## DIRECTIONS
Up to and including the line that contains "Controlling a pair", repeat each line of the data exactly, starting from the first.

---+---

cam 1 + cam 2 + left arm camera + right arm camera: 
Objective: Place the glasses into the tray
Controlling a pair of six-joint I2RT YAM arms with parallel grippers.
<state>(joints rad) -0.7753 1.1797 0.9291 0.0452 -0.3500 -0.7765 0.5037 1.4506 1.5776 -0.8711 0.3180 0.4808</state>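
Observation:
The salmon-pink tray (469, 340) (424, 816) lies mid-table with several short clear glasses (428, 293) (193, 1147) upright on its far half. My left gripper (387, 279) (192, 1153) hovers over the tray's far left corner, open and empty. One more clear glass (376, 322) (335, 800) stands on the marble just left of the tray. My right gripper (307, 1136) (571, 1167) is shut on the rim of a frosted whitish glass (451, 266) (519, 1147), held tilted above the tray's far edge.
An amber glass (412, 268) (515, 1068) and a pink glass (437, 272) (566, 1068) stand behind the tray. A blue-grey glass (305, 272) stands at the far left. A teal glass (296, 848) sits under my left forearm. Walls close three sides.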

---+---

## REPLY
cam 1 + cam 2 + left arm camera + right arm camera: 
Objective: Place the glasses into the tray
Controlling a pair of six-joint I2RT YAM arms with parallel grippers.

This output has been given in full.